### TO DO
Produce a faithful copy of the data, one that leaves out the pictures.

### SOURCE DATA
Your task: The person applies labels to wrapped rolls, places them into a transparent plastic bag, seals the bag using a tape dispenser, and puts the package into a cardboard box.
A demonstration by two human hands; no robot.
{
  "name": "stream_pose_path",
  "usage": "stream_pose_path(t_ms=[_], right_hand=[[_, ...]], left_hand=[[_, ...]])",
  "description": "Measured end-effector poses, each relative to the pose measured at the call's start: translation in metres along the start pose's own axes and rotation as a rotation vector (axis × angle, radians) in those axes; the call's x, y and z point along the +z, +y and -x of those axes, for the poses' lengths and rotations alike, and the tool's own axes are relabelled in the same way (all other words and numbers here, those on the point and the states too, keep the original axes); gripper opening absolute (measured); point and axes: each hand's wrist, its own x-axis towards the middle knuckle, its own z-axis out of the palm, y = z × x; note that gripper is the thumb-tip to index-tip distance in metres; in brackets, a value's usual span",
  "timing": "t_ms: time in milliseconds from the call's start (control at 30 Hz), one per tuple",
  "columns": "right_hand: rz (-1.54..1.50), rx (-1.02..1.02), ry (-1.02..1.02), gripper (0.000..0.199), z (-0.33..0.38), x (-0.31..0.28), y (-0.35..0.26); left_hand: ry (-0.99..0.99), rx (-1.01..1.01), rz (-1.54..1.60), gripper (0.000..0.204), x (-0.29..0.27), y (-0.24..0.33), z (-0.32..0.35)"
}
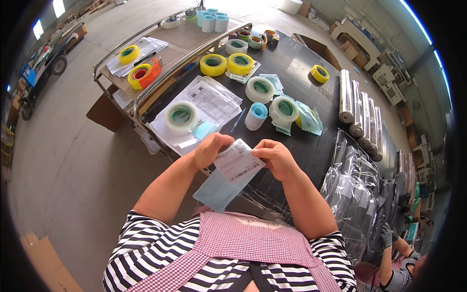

### ANSWER BOX
Your task: The person applies labels to wrapped rolls, places them into a transparent plastic bag, seals the bag using a tape dispenser, and puts the package into a cardboard box.
A demonstration by two human hands; no robot.
{
  "name": "stream_pose_path",
  "usage": "stream_pose_path(t_ms=[_], right_hand=[[_, ...]], left_hand=[[_, ...]])",
  "description": "Measured end-effector poses, each relative to the pose measured at the call's start: translation in metres along the start pose's own axes and rotation as a rotation vector (axis × angle, radians) in those axes; the call's x, y and z point along the +z, +y and -x of those axes, for the poses' lengths and rotations alike, and the tool's own axes are relabelled in the same way (all other words and numbers here, those on the point and the states too, keep the original axes); gripper opening absolute (measured); point and axes: each hand's wrist, its own x-axis towards the middle knuckle, its own z-axis out of the palm, y = z × x; note that gripper is the thumb-tip to index-tip distance in metres; in brackets, a value's usual span",
  "timing": "t_ms: time in milliseconds from the call's start (control at 30 Hz), one per tuple",
  "columns": "right_hand: rz (-1.54..1.50), rx (-1.02..1.02), ry (-1.02..1.02), gripper (0.000..0.199), z (-0.33..0.38), x (-0.31..0.28), y (-0.35..0.26); left_hand: ry (-0.99..0.99), rx (-1.01..1.01), rz (-1.54..1.60), gripper (0.000..0.204), x (-0.29..0.27), y (-0.24..0.33), z (-0.32..0.35)"
}

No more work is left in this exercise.